*WORK REQUEST*
Select and reproduce each line of the listing below that bears the string "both".

*GIVEN DATA*
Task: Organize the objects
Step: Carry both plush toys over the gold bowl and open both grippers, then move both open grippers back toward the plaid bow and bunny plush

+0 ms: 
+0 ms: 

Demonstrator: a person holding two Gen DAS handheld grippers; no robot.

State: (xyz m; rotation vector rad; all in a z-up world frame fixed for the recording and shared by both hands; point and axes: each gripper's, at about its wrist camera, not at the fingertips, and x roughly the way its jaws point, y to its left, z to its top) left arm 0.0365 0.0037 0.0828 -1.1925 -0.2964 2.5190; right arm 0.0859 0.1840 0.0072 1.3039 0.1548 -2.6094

*EXERCISE OUTPUT*
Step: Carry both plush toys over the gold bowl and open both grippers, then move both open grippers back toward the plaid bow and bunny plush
State: (xyz m; rotation vector rad; all in a z-up world frame fixed for the recording and shared by both hands; point and axes: each gripper's, at about its wrist camera, not at the fingertips, and x roughly the way its jaws point, y to its left, z to its top) left arm 0.0365 0.0037 0.0828 -1.1925 -0.2964 2.5190; right arm 0.0859 0.1840 0.0072 1.3039 0.1548 -2.6094

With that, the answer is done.